He felt sick to his stomach. How had he been so reckless? His hands shook a little as he tried to peel the paper away from the tape with a sharp pointed blade. He stuck himself in the thumb then, and blood quickly seeped into the paper. 

His face flushed with frustration and failure. He wanted to pound his fists on the table, to curse and yell, but then he noticed something. The spot where he had bled seeped through to the paper and made the tape nearly transparent. He grabbed some tissues, bundled them around his wound, and took the tape to the employees' bathroom.

He turned the water on and stopped. Was he about to make another rash error? He dabbed a bit of water on an unharmed finger and then on the paper. A letter became visible. It worked. He ran the whole piece under the water, and the address appeared written in waxy crayon, stubbornly set. 

He drove a bit too fast to the house that night and deposited the package in the mailbox. He wasn't sure when or how he decided to wait and see it be collected, but he found himself doing just that.

Minutes became hours. Neighbors passed the car walking their dogs, and slowed when they saw a figure behind the wheel. But after getting a closer a look at him, they moved on, unbothered. He supposed there were certain advantages to his age, it made him invisible.

He was about to give up hope and leave when a car came down the road. He held his breath and watched as it approached. It turned into the driveway. He leaned forward to watch. 

A woman got out with her two kids. A boy and a girl. She checked the mail and pulled out the box. She tilted her head in surprise and called over the boy, handing it off to him. His eyes opened wide, and he hopped up and down.

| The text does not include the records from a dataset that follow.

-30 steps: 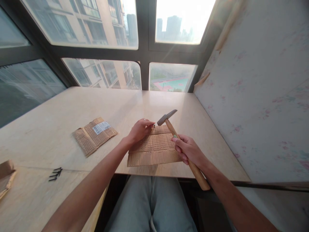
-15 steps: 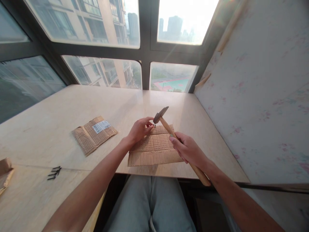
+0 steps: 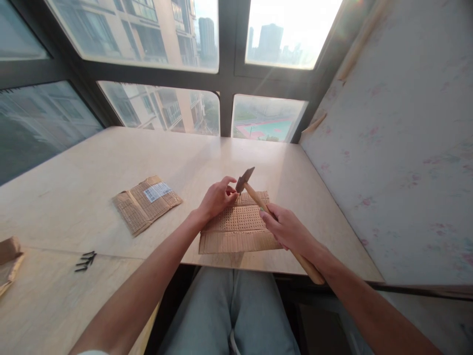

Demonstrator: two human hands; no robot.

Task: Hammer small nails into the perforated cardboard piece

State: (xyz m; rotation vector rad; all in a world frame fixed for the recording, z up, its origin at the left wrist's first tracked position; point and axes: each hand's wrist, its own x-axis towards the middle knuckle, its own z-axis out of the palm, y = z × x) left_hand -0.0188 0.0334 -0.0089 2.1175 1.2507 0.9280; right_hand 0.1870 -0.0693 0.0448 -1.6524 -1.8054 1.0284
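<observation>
My left hand (image 3: 219,198) rests at the far edge of a perforated cardboard piece (image 3: 242,219), thumb and fingers pinched around a small black screw or nail (image 3: 240,194). Most of that fastener is hidden by the fingers and the hammer. In my right hand (image 3: 290,228) is a hammer (image 3: 254,194) with a wooden handle, gripped around the middle. Its dark metal head is right at the top of the fastener, close by my left fingertips; whether they touch I cannot tell. Rows of small holes cover the middle of the cardboard.
A second perforated cardboard piece (image 3: 148,204) with a white label lies to the left. Several black screws or nails (image 3: 85,261) are grouped nearer the left front, and an open cardboard box (image 3: 10,261) is at the left edge. Windows and a papered wall (image 3: 388,148) border the table (image 3: 177,153).
The hammer head has come down a little, closer to the fastener in my left fingers. My left hand keeps its pinch at the cardboard's far edge. The view has shifted slightly.
</observation>
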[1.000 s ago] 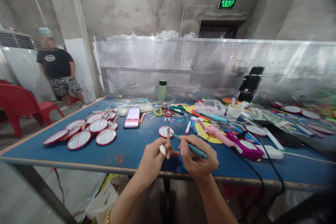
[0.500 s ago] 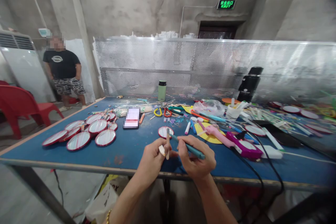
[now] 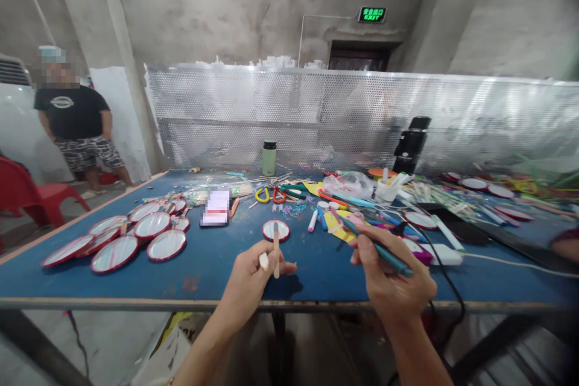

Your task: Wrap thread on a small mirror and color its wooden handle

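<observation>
My left hand [image 3: 253, 280] is closed round two thin wooden sticks [image 3: 275, 250], held upright above the near edge of the blue table [image 3: 212, 265]. My right hand [image 3: 391, 280] grips a teal pen-like tool [image 3: 377, 247], tip pointing up and left, and hovers over the table's near right part, beside a pink and purple tool [image 3: 418, 247]. One small round red-rimmed mirror [image 3: 275, 230] lies just beyond my left hand.
Several red-rimmed round mirrors [image 3: 136, 235] lie at the left. A green flask [image 3: 269, 158], scissors [image 3: 266, 195], markers, a plastic bag [image 3: 346, 184] and black cables [image 3: 446, 277] crowd the middle and right. A person in a black shirt [image 3: 72, 117] stands by a red chair [image 3: 27, 193].
My right hand has pulled away to the right with the teal tool, leaving the sticks. My left hand has stayed put. The view has shifted right.
</observation>
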The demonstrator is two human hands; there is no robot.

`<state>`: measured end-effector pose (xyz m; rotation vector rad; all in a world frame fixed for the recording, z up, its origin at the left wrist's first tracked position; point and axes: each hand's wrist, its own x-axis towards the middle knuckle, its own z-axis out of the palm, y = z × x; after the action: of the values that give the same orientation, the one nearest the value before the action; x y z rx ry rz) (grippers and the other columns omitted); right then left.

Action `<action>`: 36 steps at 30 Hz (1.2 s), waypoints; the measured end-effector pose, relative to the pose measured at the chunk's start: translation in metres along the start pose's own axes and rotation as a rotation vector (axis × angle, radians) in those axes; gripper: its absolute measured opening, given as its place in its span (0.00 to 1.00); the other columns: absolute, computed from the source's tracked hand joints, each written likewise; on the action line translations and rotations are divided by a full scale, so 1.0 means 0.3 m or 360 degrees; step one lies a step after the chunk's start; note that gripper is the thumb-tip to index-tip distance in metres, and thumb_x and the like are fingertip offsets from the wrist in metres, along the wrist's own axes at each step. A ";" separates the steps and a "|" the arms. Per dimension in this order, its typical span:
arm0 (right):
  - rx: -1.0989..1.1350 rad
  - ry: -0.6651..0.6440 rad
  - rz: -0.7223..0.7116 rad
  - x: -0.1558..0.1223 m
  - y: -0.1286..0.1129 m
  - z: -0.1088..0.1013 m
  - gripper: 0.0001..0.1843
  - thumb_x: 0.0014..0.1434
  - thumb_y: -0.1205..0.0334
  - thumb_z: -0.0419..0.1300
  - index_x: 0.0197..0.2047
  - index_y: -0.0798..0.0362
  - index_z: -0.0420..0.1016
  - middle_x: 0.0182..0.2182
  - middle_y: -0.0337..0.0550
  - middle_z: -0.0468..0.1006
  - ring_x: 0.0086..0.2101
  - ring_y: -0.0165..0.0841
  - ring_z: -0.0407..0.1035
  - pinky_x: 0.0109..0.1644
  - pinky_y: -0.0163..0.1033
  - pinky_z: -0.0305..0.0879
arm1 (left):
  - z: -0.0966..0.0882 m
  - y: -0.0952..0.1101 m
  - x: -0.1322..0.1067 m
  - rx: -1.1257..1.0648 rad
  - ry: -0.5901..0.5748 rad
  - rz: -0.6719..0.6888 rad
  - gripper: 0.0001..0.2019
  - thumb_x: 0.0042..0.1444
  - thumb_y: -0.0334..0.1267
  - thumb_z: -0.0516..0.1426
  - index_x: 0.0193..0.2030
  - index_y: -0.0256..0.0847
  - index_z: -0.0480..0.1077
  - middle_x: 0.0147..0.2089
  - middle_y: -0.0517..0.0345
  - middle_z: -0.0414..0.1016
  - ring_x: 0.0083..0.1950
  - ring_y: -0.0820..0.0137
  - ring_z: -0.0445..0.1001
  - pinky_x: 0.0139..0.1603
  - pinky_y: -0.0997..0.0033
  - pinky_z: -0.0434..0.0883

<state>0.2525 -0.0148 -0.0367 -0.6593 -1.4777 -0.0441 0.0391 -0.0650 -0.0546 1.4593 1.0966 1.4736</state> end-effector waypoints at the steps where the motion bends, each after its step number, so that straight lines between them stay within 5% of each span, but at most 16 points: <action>1: -0.0036 -0.0069 0.0020 0.007 0.010 -0.027 0.09 0.60 0.66 0.62 0.45 0.49 0.78 0.31 0.40 0.80 0.25 0.31 0.74 0.35 0.38 0.73 | 0.001 -0.001 -0.001 0.0015 0.0008 -0.0011 0.17 0.62 0.49 0.55 0.26 0.40 0.65 0.27 0.60 0.75 0.40 0.59 0.83 0.39 0.74 0.71; 6: -0.0377 -0.0512 -0.0123 0.016 0.035 -0.107 0.10 0.63 0.62 0.59 0.48 0.48 0.76 0.44 0.43 0.80 0.43 0.37 0.76 0.50 0.42 0.69 | 0.003 -0.006 -0.009 0.0022 -0.0006 -0.0034 0.18 0.61 0.48 0.56 0.25 0.40 0.64 0.27 0.62 0.74 0.42 0.58 0.83 0.39 0.74 0.70; 10: -0.0580 -0.0684 -0.0335 0.090 0.062 -0.079 0.12 0.66 0.62 0.56 0.51 0.47 0.73 0.46 0.42 0.80 0.49 0.37 0.73 0.52 0.42 0.64 | -0.001 -0.013 -0.009 0.0061 -0.0018 -0.0048 0.17 0.61 0.48 0.56 0.25 0.41 0.64 0.27 0.61 0.77 0.43 0.58 0.83 0.40 0.74 0.69; 12: -0.0748 -0.0895 -0.0396 0.165 0.084 -0.022 0.14 0.66 0.64 0.55 0.54 0.48 0.71 0.49 0.43 0.79 0.50 0.37 0.72 0.54 0.43 0.63 | -0.003 -0.018 -0.007 0.0069 -0.0021 -0.0050 0.16 0.61 0.48 0.56 0.26 0.41 0.65 0.27 0.61 0.78 0.43 0.58 0.83 0.40 0.74 0.70; 14: -0.1121 -0.1357 -0.0419 0.243 0.111 0.059 0.18 0.66 0.70 0.53 0.57 0.51 0.69 0.52 0.47 0.78 0.52 0.38 0.71 0.55 0.44 0.62 | -0.003 -0.020 -0.005 0.0070 -0.0029 -0.0049 0.16 0.61 0.48 0.56 0.27 0.41 0.66 0.27 0.60 0.79 0.43 0.57 0.83 0.40 0.73 0.70; 16: -0.1221 -0.1547 -0.0426 0.299 0.143 0.151 0.14 0.65 0.71 0.54 0.51 0.52 0.74 0.45 0.48 0.80 0.47 0.39 0.74 0.53 0.46 0.64 | -0.003 -0.018 -0.005 0.0066 -0.0032 -0.0051 0.16 0.61 0.49 0.55 0.26 0.41 0.65 0.27 0.60 0.78 0.43 0.57 0.83 0.40 0.73 0.70; 18: -0.1300 -0.1727 -0.0436 0.324 0.177 0.236 0.08 0.65 0.68 0.56 0.44 0.55 0.76 0.38 0.47 0.81 0.42 0.38 0.75 0.51 0.47 0.66 | -0.002 -0.015 -0.005 0.0047 -0.0024 -0.0056 0.17 0.60 0.49 0.56 0.25 0.41 0.64 0.26 0.62 0.77 0.42 0.57 0.83 0.39 0.74 0.70; 21: -0.1394 -0.1940 -0.0449 0.314 0.224 0.327 0.15 0.65 0.56 0.59 0.51 0.56 0.71 0.48 0.47 0.75 0.45 0.36 0.72 0.49 0.48 0.71 | -0.001 -0.009 -0.005 0.0036 -0.0006 -0.0064 0.15 0.58 0.49 0.58 0.26 0.41 0.66 0.24 0.64 0.73 0.40 0.58 0.84 0.38 0.75 0.70; 29: -0.1533 -0.2209 -0.0487 0.278 0.280 0.389 0.18 0.65 0.55 0.59 0.55 0.55 0.69 0.52 0.49 0.72 0.47 0.38 0.72 0.50 0.49 0.72 | -0.006 -0.005 -0.002 0.0065 -0.0021 -0.0050 0.16 0.60 0.48 0.56 0.27 0.41 0.67 0.26 0.61 0.76 0.40 0.59 0.83 0.38 0.75 0.70; 36: -0.1597 -0.2061 -0.0527 0.421 0.254 0.276 0.15 0.65 0.55 0.58 0.51 0.56 0.71 0.48 0.46 0.75 0.46 0.37 0.72 0.50 0.49 0.71 | -0.007 -0.010 -0.008 0.0115 -0.0061 -0.0046 0.17 0.62 0.49 0.54 0.26 0.41 0.65 0.29 0.60 0.78 0.41 0.60 0.83 0.41 0.75 0.69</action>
<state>0.2257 0.1297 0.0469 -1.3618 -2.8401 -0.7782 0.0368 -0.0664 -0.0581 1.5090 1.1532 1.3938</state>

From in the car, Joe could practically feel the electricity. His heart raced a little.

The boy opened the package and tilted it this way and that. Then his body slumped, and his head fell. The box dropped to the ground. His mom picked it up looked inside. She shook the empty box fruitlessly as the boy’s chest heaved and he began to cry. 

He leaned into his mother. She held his head and looked stricken as if some terrible prank had been played on her son, and she had sanctioned it. She looked again in the box to be sure it was empty and then stowed it away in her purse. 

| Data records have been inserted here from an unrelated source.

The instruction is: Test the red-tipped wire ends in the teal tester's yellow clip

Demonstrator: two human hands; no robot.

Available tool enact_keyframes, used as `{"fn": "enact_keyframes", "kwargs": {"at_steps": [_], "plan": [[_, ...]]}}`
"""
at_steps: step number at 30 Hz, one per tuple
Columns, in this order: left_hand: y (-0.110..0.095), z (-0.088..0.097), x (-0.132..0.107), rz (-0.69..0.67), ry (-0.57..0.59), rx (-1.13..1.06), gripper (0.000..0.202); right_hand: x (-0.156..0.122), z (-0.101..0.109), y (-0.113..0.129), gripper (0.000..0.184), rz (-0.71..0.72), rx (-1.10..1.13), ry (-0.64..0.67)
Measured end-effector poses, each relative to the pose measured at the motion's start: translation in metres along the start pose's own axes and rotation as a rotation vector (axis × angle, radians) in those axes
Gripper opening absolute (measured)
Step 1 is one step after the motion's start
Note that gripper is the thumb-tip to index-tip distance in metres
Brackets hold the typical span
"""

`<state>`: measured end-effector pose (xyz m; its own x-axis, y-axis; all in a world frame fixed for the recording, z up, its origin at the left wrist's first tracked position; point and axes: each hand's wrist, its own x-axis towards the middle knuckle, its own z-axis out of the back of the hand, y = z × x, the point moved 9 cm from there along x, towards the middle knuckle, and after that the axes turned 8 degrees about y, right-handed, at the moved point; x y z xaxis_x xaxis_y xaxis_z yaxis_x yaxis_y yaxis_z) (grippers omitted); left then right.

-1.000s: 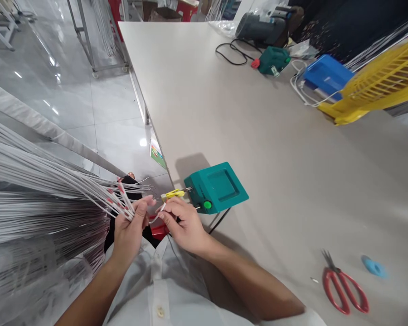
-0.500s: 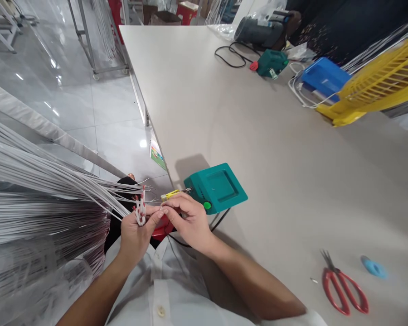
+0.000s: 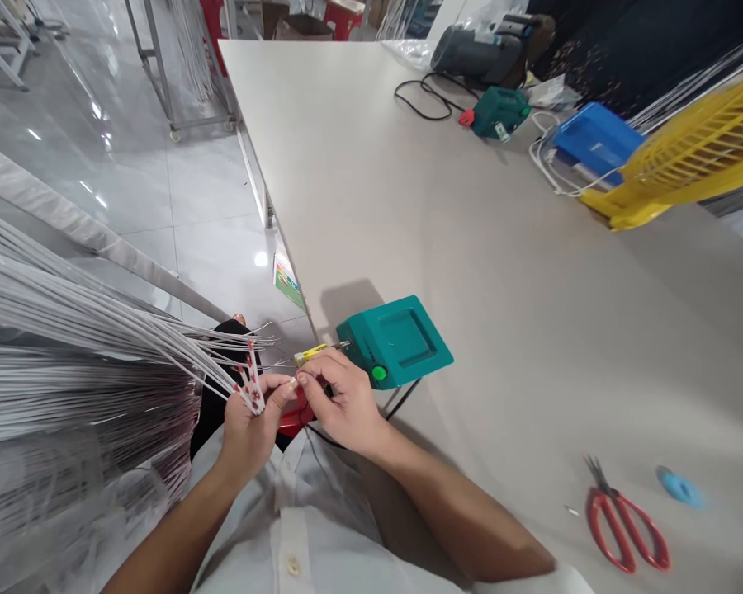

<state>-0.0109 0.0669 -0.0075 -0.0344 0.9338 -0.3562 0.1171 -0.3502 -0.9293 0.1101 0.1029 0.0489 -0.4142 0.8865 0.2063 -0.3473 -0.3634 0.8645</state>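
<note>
My left hand is closed around a small bunch of white wires with red-tipped ends, which fan out from a big bundle of white wires on the left. My right hand is pinched against my left fingertips on something small I cannot make out. Both hands are just in front of a yellow fitting that sticks out of a teal box with a green knob at the table's near edge.
Red-handled scissors and a blue disc lie at the near right on the grey table. A yellow basket, a blue box, a second teal device and a black cable sit at the far side.
My left hand has turned the red-tipped wire ends upward and gathered them. My right hand has moved up against my left fingertips, close to the yellow fitting.
</note>
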Motion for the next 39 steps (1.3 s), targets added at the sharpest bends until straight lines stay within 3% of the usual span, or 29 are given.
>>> {"fn": "enact_keyframes", "kwargs": {"at_steps": [6,13,16,20,25,28,33,36,39], "plan": [[-0.019,0.008,-0.001,-0.086,-0.057,0.124,0.006,0.001,0.008,0.006,0.017,0.031,0.063,0.063],[-0.019,-0.005,0.001,-0.148,0.198,0.251,0.009,0.008,0.006,0.013,0.005,0.082,0.150,0.257],[-0.017,-0.008,0.001,-0.099,0.294,0.276,0.010,0.006,0.005,0.022,0.007,0.193,0.052,0.280],[-0.006,-0.009,0.000,0.098,0.389,0.193,0.013,-0.002,0.003,0.038,0.010,0.394,-0.185,0.275],[0.009,-0.008,0.000,0.219,0.377,-0.013,0.024,-0.019,-0.002,0.049,0.009,0.656,-0.563,0.151],[0.014,-0.006,-0.001,0.220,0.300,-0.079,0.023,-0.025,-0.003,0.047,0.011,0.706,-0.624,0.065],[0.008,0.000,0.001,0.125,0.156,-0.057,0.018,-0.025,0.003,0.041,0.016,0.660,-0.501,-0.024],[0.006,0.010,0.002,0.090,0.062,-0.019,0.016,-0.016,0.008,0.033,0.015,0.507,-0.386,0.003],[0.000,0.014,0.002,0.049,0.045,0.069,0.014,-0.005,0.018,0.024,0.010,0.282,-0.171,-0.005]]}}
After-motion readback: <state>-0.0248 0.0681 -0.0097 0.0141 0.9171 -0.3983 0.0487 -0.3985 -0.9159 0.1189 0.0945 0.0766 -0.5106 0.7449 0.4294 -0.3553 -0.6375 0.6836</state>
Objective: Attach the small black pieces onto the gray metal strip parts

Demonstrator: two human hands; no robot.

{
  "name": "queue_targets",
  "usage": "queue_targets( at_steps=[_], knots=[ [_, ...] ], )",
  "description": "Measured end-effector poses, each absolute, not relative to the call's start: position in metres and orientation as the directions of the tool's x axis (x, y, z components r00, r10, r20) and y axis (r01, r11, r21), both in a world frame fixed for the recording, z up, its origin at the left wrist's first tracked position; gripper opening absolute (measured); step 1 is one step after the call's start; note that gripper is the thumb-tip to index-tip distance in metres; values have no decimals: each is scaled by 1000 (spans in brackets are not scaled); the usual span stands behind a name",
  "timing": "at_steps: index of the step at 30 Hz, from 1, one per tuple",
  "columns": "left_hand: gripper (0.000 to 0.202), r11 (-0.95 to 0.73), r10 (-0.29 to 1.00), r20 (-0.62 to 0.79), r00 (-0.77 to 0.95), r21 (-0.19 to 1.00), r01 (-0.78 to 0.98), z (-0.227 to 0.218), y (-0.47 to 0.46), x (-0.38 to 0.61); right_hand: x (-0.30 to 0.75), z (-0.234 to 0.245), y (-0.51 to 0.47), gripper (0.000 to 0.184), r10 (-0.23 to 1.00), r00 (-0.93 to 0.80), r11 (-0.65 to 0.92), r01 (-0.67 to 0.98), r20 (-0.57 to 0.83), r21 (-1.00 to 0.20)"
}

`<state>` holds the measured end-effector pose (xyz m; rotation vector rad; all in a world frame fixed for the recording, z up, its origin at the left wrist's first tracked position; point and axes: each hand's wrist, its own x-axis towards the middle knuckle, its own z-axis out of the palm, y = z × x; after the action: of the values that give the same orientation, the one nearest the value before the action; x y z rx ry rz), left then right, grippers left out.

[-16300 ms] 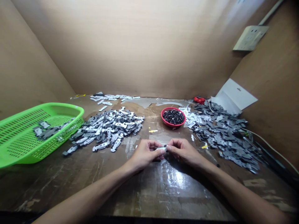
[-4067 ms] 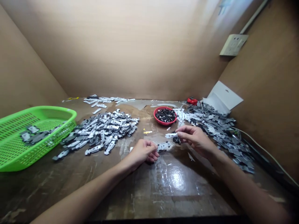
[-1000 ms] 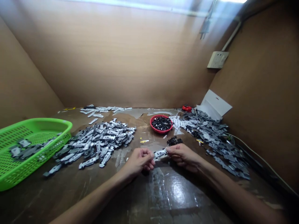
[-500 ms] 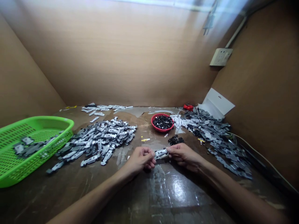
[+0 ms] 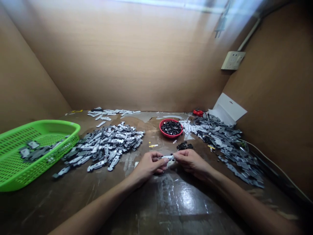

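At the near centre of the brown tabletop (image 5: pixel 53 204), I've got one white car-shaped pc (image 5: pixel 168 157) btwn both hands, small dark bits showing along it. L hand (image 5: pixel 152 164) pinches its left end, thumb on the near side; R hand (image 5: pixel 192 162) pinches the right end btwn thumb + finger. Can't tell from here if the pc clears the surface. Just beyond R hand I see a clump of black parts (image 5: pixel 185 146); farther back, a red basket (image 5: pixel 171 136) full of similar bits. Left: big pile of white/grey pcs (image 5: pixel 105 143), w/ a green basket (image 5: pixel 40 173) beside it, some grey + white pcs inside. Far left, loose white pcs (image 5: pixel 113 112). Right: wide heap of flat grey pcs (image 5: pixel 226 138).
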<state>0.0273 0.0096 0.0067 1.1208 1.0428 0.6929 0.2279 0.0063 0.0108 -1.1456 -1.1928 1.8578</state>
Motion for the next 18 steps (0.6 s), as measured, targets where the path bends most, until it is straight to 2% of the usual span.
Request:
queue_targets(
  at_steps=[8, 16, 18],
  knots=[
    [41, 254, 854, -234, 464, 967, 21, -4, 6, 26, 223, -5, 5, 37, 869, -403, -316, -5, -287, -949],
    [39, 250, 854, -223, 470, 968, 6, -4, 7, 27, 212, -3, -1, 31, 955, -286, -59, 69, -77, -996],
    [39, 239, 857, -218, 467, 971, 15, -3, 7, 26, 212, -5, 1, 31, 948, -298, -81, 101, -108, -992]
  ],
)
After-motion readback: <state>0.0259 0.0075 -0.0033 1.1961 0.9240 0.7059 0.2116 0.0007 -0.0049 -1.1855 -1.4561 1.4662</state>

From his seat in the car, Joe felt himself go flush. Heat rose in his face, and his chest burned. For a moment, he feared he was having a heart attack. Instead, a sob choked out of his mouth.

He felt a crushing emptiness just then. Darkness encircling him. Had someone stolen that gift? Or did it just fall out and no one cared? Some handmade token of love, left on a sidewalk, trampled, everyone walking past it like it didn't exist, like no one anywhere cared about it. Like this boy's sadness had no worth, no consideration in the world. Like grief and loss were something to be ignored and crushed. Erased.

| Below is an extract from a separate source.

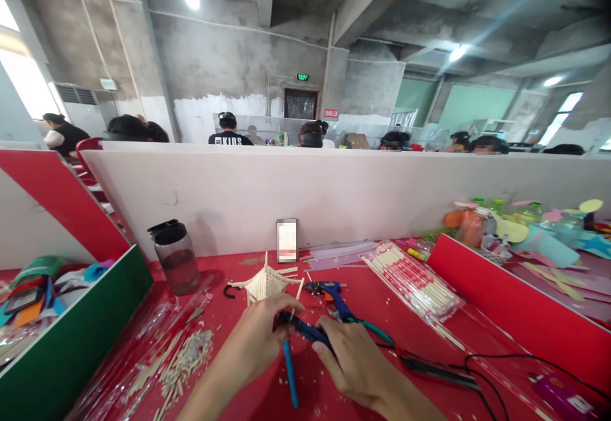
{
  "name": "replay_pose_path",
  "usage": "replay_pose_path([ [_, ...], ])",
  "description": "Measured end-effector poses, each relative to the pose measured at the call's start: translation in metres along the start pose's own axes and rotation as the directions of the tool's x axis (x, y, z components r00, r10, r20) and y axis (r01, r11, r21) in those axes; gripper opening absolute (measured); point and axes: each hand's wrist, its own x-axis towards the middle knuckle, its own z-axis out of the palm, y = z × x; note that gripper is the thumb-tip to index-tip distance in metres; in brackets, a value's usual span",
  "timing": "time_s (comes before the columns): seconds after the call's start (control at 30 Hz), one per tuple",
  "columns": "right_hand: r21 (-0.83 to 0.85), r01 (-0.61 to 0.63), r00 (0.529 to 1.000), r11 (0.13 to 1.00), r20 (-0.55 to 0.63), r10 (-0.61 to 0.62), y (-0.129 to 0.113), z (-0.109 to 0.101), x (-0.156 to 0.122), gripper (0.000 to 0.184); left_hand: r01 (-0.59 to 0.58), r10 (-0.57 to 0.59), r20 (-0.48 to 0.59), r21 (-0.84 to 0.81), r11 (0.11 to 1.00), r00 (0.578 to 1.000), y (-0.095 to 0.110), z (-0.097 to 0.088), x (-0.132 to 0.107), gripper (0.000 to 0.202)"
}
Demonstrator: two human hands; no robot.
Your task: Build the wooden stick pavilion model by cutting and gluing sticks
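A small pavilion-like model of pale wooden sticks (267, 283) stands on the red table, its roof rising to a point. My left hand (261, 330) is just in front of it, fingers curled by the dark head of a tool; what they pinch is hidden. Wrapped round that dark blue hand tool (308, 330) is my right hand (356, 358); its exact kind is unclear. A brighter blue handle (291, 379) points down below the tool head; I cannot tell whether it belongs to it. A blue glue gun (329, 292) and green-handled pliers (375, 330) lie beyond my right hand.
Cut stick pieces (188, 360) lie at left, near a dark-lidded bottle (175, 258). Bagged sticks (413, 278) lie at right with a black cable (520, 356) and a purple device (563, 399). A white partition (334, 198) stands behind; green and red boards (515, 290) flank the table.
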Motion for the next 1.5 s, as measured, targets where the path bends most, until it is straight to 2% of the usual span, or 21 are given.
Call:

Tears burned in his eyes, and his breathing became ragged. He felt foolish and lost and completely untethered. He drove home, barely containing his sadness and struggling to stay on the road.

The house smelled musty and dirty when he entered, like old dust. It seemed startlingly quiet. His ears rang in the nothingness. The notes from his wife tacked up throughout, looked sad and stained now. Nothing but dried flowers. Faded, dead reminders of the life they once held. He reached out to rip one down but couldn't bring himself to do it.

What was this life? This existence? Was it even life? Was he just here waiting to not be here?

Someone knocked on the front door so gently that he almost didn't hear it. He thought he should clean himself up before answering, but he couldn't bring himself to care. It was his neighbor, Sharon. She had a dish of food. 

Sharon saw his red, puffy eyes. "You okay, Joe?" She asked, averting her gaze in a way that signaled she didn't actually want to know.

For a moment, he thought he could tell her. Share all the pain with her, not be so alone in this suffering. But she had stopped knocking months ago and had just taken to dropping food off on the porch. Still the considerate neighbor but at arm's length.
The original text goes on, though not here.